Items listed in a dataset:
◇ ◇ ◇ ◇ ◇ ◇ ◇

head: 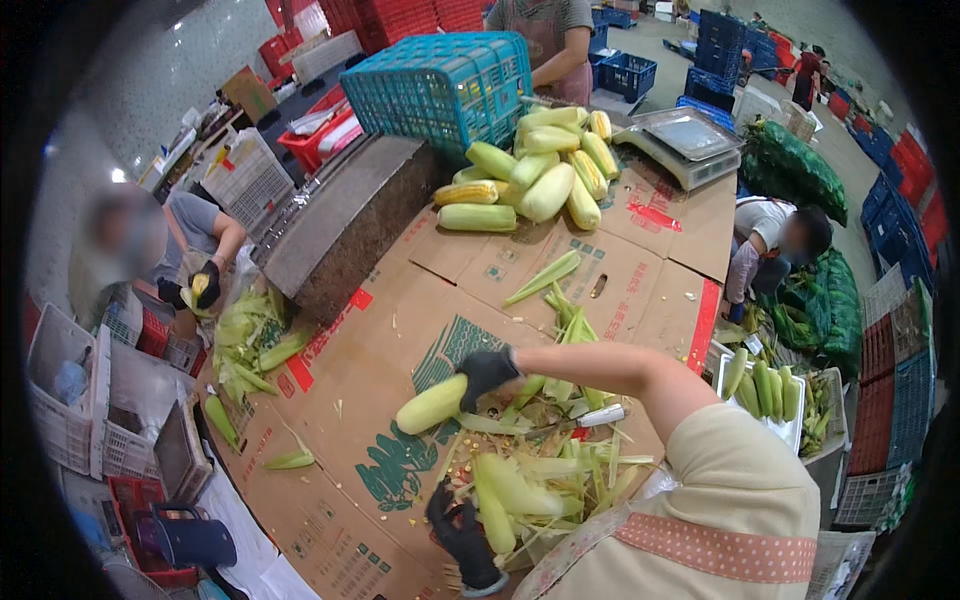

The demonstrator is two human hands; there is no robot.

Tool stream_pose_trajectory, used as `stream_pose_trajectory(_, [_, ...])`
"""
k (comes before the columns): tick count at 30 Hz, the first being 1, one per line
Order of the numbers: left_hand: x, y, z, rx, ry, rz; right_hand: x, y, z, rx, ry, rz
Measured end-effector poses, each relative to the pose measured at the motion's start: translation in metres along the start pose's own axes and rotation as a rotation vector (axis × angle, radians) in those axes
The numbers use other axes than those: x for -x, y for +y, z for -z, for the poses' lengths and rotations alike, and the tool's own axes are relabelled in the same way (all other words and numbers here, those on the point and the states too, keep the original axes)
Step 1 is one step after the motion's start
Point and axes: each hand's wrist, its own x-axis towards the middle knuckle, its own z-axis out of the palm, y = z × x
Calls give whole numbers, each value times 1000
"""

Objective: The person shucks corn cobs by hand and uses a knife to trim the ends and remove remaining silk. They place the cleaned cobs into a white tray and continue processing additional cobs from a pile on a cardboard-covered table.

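Observation:
My right hand, in a black glove, grips a pale green ear of corn by one end above the cardboard-covered table. Nearer my body, my left hand, also gloved in black, has its fingers apart beside a husked-looking green ear; another, blurred ear lies against it. Loose husks and scattered kernels surround them. Between the hands and my right forearm lies a knife with a white handle, its blade partly under husks. A pile of corn ears, some showing yellow kernels, sits at the table's far side.
A weighing scale and a teal crate stand at the far edge, beside a dark metal block. At left a gloved co-worker handles corn over husks. Another person bends at right near a white tray of ears.

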Motion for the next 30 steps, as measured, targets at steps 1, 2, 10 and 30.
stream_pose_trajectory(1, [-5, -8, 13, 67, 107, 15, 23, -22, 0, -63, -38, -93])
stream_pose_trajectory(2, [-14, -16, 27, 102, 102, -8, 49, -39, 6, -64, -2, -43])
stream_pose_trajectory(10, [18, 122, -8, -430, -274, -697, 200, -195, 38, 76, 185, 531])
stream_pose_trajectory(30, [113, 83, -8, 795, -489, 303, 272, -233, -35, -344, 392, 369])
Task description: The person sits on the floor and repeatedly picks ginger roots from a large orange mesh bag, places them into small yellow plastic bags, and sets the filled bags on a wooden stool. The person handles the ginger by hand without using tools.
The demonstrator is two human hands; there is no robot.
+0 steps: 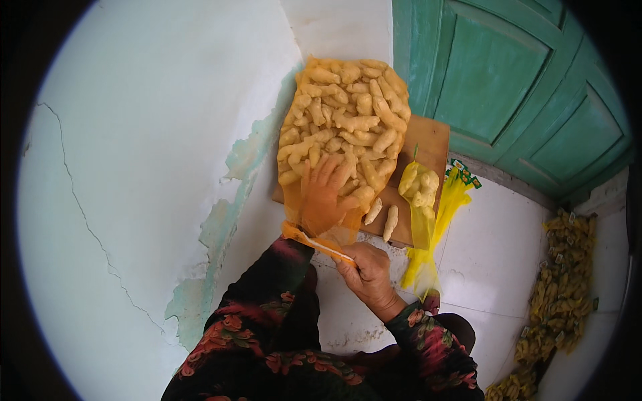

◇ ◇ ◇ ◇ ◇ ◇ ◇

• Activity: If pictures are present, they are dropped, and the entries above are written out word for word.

• Written reply:
head: 

The demonstrator is two human hands; there is no robot.

Tool stream_pose_trajectory, used as `stream_pose_trajectory(_, [_, ...])`
"""
k (comes before the columns): tick count at 30 Hz, the first being 1, one per line
Order of the numbers: left_hand: x, y, z, rx, ry, rz; right_hand: x, y, z, rx, ry, rz
Measured end-effector poses, each relative to the pose measured at the motion's start: translation in metres along the start pose's own axes and rotation as a rotation vector (axis × angle, radians) in those axes
The numbers use other axes than those: x for -x, y for +y, z for -z, for the poses' lengths and rotations alike, and the tool's own axes are relabelled in the same way (all other words and numbers here, those on the point and the states too, keep the original axes)
Step 1 is one step after the motion's start
Point and axes: each hand's wrist, its own x-axis towards the middle knuckle, its own z-axis out of the palm, y = z × x
Calls give whole numbers, each value times 1000
"""

Objective: The person shucks corn cobs by hand and uses a knife to trim the ends and remove remaining silk. They place the cleaned cobs into a white tray and continue processing additional cobs from a pile on a cardboard-covered table.

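Observation:
My right hand, in a black glove, grips a pale green ear of corn by one end above the cardboard-covered table. Nearer my body, my left hand, also gloved in black, has its fingers apart beside a husked-looking green ear; another, blurred ear lies against it. Loose husks and scattered kernels surround them. Between the hands and my right forearm lies a knife with a white handle, its blade partly under husks. A pile of corn ears, some showing yellow kernels, sits at the table's far side.
A weighing scale and a teal crate stand at the far edge, beside a dark metal block. At left a gloved co-worker handles corn over husks. Another person bends at right near a white tray of ears.
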
Motion for the next 30 steps, as measured, targets at steps 1, 2, 10 and 30.
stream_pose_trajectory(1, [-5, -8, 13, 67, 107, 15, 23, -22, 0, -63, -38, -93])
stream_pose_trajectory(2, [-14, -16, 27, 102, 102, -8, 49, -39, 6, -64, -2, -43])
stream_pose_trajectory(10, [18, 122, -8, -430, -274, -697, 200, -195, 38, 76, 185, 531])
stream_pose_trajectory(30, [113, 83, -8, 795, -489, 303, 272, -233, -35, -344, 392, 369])
Task description: The person sits on the floor and repeatedly picks ginger roots from a large orange mesh bag, places them into small yellow plastic bags, and sets the filled bags on a wooden stool. The person handles the ginger by hand without using tools.
The demonstrator is two human hands; there is no robot.
+0 steps: 

The output as shown is complete.